Information provided
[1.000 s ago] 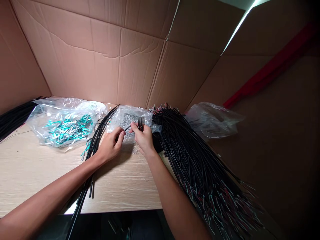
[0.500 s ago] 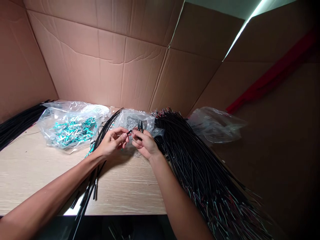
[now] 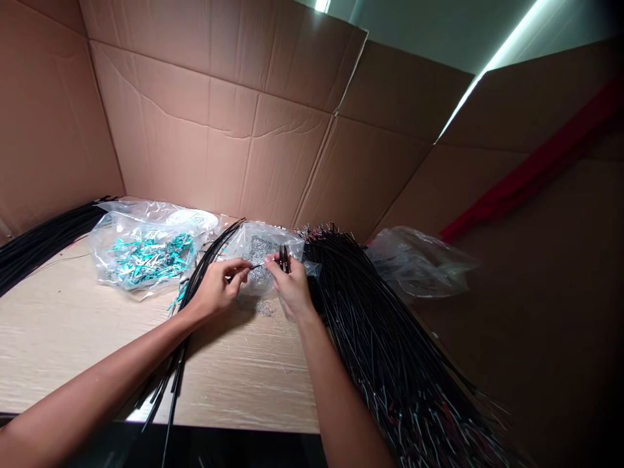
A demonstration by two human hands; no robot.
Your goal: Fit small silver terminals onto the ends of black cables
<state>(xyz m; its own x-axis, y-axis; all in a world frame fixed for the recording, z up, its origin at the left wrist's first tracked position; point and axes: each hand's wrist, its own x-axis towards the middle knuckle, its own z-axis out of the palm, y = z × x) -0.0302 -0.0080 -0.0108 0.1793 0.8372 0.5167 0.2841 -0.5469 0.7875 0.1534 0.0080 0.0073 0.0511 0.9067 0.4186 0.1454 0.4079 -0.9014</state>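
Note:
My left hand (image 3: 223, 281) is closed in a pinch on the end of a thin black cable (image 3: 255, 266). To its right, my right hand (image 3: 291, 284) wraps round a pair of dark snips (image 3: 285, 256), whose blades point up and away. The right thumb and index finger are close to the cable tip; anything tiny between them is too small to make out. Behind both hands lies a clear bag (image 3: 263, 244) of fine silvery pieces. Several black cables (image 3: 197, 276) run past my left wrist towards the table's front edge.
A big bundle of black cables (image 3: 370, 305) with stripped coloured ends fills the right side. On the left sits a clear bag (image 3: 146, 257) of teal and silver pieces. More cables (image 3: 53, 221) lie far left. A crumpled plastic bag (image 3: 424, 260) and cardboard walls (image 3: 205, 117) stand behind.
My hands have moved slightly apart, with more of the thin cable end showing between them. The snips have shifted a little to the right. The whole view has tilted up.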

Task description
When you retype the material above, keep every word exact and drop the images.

Exercise answer
[1.000 s ago] 
[0.500 s ago] 
[now] 
A demonstration by two human hands; no robot.
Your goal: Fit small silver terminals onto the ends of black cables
<state>(xyz m; its own x-axis, y-axis; all in a world frame fixed for the recording, z up, its origin at the left wrist's first tracked position; point and axes: each hand's wrist, its own x-axis towards the middle knuckle, its own z-axis out of the palm, y = z × x) -0.0302 -0.0080 -0.0108 0.1793 0.8372 0.5167 0.2841 -0.5469 0.7875 0.1534 0.0080 0.0073 0.0511 0.9067 0.4186 0.1454 0.4079 -0.9014</state>
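Note:
My left hand (image 3: 223, 281) is closed in a pinch on the end of a thin black cable (image 3: 255, 266). To its right, my right hand (image 3: 291, 284) wraps round a pair of dark snips (image 3: 285, 256), whose blades point up and away. The right thumb and index finger are close to the cable tip; anything tiny between them is too small to make out. Behind both hands lies a clear bag (image 3: 263, 244) of fine silvery pieces. Several black cables (image 3: 197, 276) run past my left wrist towards the table's front edge.
A big bundle of black cables (image 3: 370, 305) with stripped coloured ends fills the right side. On the left sits a clear bag (image 3: 146, 257) of teal and silver pieces. More cables (image 3: 53, 221) lie far left. A crumpled plastic bag (image 3: 424, 260) and cardboard walls (image 3: 205, 117) stand behind.
My hands have moved slightly apart, with more of the thin cable end showing between them. The snips have shifted a little to the right. The whole view has tilted up.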

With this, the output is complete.